▸ **How to complete this task**:
Repeat the data below in full and exactly.

▸ **Information supplied**:
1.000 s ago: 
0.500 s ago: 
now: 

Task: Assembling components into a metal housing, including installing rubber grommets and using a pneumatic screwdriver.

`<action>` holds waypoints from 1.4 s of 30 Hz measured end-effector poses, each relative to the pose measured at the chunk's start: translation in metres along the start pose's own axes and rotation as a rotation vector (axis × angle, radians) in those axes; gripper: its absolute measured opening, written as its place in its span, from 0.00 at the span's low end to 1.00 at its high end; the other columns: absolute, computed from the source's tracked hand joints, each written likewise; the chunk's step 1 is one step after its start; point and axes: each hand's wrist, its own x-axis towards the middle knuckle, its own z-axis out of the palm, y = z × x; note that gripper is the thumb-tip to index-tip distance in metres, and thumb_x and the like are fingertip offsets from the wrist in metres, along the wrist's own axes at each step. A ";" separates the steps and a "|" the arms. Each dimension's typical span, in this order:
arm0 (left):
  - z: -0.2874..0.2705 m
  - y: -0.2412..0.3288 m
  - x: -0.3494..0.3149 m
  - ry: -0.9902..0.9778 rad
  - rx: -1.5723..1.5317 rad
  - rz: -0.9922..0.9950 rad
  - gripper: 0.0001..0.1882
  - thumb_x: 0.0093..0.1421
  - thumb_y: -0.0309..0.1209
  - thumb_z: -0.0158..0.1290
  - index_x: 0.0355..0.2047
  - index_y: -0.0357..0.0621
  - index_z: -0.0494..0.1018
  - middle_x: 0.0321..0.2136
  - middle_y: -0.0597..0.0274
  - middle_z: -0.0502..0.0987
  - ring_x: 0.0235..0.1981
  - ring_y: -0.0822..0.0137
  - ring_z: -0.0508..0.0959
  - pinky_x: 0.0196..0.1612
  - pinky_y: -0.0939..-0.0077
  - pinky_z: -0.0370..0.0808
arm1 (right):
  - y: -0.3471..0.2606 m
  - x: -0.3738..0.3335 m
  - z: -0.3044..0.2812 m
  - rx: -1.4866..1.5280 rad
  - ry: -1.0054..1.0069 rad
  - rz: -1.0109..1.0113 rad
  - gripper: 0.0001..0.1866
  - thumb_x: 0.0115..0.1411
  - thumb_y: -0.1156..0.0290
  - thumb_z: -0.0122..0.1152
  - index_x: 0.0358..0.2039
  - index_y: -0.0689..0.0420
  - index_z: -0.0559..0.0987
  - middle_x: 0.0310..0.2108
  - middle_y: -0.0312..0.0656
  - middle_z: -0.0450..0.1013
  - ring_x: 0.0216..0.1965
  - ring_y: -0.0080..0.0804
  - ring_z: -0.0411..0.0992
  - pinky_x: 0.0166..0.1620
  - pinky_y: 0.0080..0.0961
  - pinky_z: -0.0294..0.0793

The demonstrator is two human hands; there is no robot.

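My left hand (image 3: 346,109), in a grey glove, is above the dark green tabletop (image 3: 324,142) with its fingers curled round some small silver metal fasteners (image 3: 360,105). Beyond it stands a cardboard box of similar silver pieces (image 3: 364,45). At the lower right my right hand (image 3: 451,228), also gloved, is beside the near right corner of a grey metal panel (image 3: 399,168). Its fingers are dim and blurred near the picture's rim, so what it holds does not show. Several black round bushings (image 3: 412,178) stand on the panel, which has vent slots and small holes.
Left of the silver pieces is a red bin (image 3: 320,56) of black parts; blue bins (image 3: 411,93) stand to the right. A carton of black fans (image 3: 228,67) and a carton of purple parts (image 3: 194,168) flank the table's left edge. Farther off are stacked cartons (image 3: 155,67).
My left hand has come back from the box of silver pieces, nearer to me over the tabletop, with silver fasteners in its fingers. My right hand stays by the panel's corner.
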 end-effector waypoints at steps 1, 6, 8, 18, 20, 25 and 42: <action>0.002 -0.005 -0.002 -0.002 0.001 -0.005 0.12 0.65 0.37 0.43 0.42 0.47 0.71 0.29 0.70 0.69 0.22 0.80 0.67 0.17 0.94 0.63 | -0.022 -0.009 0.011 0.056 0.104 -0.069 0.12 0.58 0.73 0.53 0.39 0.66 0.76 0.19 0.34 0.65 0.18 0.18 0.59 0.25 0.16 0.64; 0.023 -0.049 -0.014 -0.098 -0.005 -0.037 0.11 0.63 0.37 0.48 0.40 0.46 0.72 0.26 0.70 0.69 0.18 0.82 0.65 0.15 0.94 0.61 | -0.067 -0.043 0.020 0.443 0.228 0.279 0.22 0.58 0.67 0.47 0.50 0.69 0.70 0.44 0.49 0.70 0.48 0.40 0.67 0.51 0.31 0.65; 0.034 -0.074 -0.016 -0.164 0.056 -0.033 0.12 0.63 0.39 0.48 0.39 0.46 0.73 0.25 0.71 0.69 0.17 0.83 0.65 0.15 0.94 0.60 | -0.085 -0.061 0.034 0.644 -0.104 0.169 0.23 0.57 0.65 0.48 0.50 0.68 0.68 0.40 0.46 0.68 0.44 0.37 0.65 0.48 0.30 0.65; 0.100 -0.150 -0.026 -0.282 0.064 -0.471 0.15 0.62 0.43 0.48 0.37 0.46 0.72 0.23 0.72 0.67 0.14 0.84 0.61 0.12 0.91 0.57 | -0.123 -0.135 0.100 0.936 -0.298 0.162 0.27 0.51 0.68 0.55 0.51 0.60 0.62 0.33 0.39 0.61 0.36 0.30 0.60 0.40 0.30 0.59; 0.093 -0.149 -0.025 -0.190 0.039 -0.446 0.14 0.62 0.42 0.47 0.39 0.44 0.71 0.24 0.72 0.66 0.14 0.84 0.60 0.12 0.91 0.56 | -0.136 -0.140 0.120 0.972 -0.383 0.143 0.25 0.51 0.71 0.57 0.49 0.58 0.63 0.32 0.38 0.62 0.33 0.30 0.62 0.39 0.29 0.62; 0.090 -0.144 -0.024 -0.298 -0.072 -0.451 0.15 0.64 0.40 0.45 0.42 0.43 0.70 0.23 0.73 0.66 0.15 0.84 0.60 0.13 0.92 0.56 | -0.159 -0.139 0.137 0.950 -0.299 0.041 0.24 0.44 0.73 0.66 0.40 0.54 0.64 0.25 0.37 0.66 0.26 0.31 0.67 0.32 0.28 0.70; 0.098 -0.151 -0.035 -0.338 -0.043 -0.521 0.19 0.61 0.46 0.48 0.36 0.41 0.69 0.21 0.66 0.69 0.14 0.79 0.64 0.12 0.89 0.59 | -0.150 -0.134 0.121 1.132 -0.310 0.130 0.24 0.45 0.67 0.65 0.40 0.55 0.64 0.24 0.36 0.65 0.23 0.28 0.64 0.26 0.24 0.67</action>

▸ **Answer section**:
1.000 s ago: 
0.500 s ago: 
now: 

Task: Assembling components into a metal housing, including installing rubber grommets and using a pneumatic screwdriver.

`<action>` holds waypoints from 1.4 s of 30 Hz measured end-effector poses, each relative to the pose measured at the chunk's start: translation in metres along the start pose's own axes and rotation as a rotation vector (axis × angle, radians) in those axes; gripper: its absolute measured opening, written as its place in its span, from 0.00 at the span's low end to 1.00 at its high end; the other columns: absolute, computed from the source's tracked hand joints, each written likewise; the chunk's step 1 is one step after its start; point and axes: each hand's wrist, its own x-axis towards the middle knuckle, its own z-axis out of the palm, y = z × x; note that gripper is the thumb-tip to index-tip distance in metres, and thumb_x and the like are fingertip offsets from the wrist in metres, along the wrist's own axes at each step. A ";" separates the steps and a "|" the arms. Each dimension's typical span, in this order:
arm0 (left):
  - z: -0.2874..0.2705 m
  - y: -0.2412..0.3288 m
  - x: -0.3494..0.3149 m
  - ry: -0.9902..0.9778 rad
  - rx: -1.5723..1.5317 rad
  - rz: -0.9922..0.9950 rad
  - gripper: 0.0001..0.1882
  - thumb_x: 0.0093..0.1421
  - thumb_y: -0.0309..0.1209
  - thumb_z: -0.0158..0.1290
  - index_x: 0.0355..0.2047
  - index_y: -0.0357..0.0621
  - index_z: -0.0494..0.1018
  - middle_x: 0.0321..0.2136
  - middle_y: -0.0597..0.0274
  - middle_z: -0.0502..0.0987
  - ring_x: 0.0235..0.1981
  - ring_y: -0.0822..0.0137
  - ring_z: -0.0508..0.0959
  - pinky_x: 0.0196..0.1612
  - pinky_y: -0.0939..-0.0077
  - pinky_z: -0.0370..0.0808
arm1 (right):
  - y: -0.3471..0.2606 m
  - x: -0.3738..0.3335 m
  - z: -0.3044..0.2812 m
  - rx: -1.4866..1.5280 rad
  - ry: -1.0054..1.0069 rad
  - rz: -1.0109..1.0113 rad
  - gripper: 0.0001..0.1866
  - thumb_x: 0.0115..0.1411
  - thumb_y: -0.1156..0.0290
  - thumb_z: -0.0122..0.1152
  - index_x: 0.0358..0.2039
  - index_y: -0.0689..0.0420
  - index_z: -0.0559..0.0987
  - middle_x: 0.0310..0.2108
  - middle_y: -0.0312..0.0656
  - middle_z: -0.0450..0.1013
  - ring_x: 0.0216..0.1965
  - ring_y: -0.0080..0.0804
  - ring_z: -0.0411..0.0992
  - pinky_x: 0.0166..0.1620
  - pinky_y: 0.0080..0.0961
  - pinky_z: -0.0294..0.0793

The demonstrator is two human hands; there is no robot.

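My left hand (image 3: 346,109), in a grey glove, is above the dark green tabletop (image 3: 324,142) with its fingers curled round some small silver metal fasteners (image 3: 360,105). Beyond it stands a cardboard box of similar silver pieces (image 3: 364,45). At the lower right my right hand (image 3: 451,228), also gloved, is beside the near right corner of a grey metal panel (image 3: 399,168). Its fingers are dim and blurred near the picture's rim, so what it holds does not show. Several black round bushings (image 3: 412,178) stand on the panel, which has vent slots and small holes.
Left of the silver pieces is a red bin (image 3: 320,56) of black parts; blue bins (image 3: 411,93) stand to the right. A carton of black fans (image 3: 228,67) and a carton of purple parts (image 3: 194,168) flank the table's left edge. Farther off are stacked cartons (image 3: 155,67).
My left hand has come back from the box of silver pieces, nearer to me over the tabletop, with silver fasteners in its fingers. My right hand stays by the panel's corner.
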 end-effector waypoints at steps 1, 6, 8, 18, 20, 25 and 42: <action>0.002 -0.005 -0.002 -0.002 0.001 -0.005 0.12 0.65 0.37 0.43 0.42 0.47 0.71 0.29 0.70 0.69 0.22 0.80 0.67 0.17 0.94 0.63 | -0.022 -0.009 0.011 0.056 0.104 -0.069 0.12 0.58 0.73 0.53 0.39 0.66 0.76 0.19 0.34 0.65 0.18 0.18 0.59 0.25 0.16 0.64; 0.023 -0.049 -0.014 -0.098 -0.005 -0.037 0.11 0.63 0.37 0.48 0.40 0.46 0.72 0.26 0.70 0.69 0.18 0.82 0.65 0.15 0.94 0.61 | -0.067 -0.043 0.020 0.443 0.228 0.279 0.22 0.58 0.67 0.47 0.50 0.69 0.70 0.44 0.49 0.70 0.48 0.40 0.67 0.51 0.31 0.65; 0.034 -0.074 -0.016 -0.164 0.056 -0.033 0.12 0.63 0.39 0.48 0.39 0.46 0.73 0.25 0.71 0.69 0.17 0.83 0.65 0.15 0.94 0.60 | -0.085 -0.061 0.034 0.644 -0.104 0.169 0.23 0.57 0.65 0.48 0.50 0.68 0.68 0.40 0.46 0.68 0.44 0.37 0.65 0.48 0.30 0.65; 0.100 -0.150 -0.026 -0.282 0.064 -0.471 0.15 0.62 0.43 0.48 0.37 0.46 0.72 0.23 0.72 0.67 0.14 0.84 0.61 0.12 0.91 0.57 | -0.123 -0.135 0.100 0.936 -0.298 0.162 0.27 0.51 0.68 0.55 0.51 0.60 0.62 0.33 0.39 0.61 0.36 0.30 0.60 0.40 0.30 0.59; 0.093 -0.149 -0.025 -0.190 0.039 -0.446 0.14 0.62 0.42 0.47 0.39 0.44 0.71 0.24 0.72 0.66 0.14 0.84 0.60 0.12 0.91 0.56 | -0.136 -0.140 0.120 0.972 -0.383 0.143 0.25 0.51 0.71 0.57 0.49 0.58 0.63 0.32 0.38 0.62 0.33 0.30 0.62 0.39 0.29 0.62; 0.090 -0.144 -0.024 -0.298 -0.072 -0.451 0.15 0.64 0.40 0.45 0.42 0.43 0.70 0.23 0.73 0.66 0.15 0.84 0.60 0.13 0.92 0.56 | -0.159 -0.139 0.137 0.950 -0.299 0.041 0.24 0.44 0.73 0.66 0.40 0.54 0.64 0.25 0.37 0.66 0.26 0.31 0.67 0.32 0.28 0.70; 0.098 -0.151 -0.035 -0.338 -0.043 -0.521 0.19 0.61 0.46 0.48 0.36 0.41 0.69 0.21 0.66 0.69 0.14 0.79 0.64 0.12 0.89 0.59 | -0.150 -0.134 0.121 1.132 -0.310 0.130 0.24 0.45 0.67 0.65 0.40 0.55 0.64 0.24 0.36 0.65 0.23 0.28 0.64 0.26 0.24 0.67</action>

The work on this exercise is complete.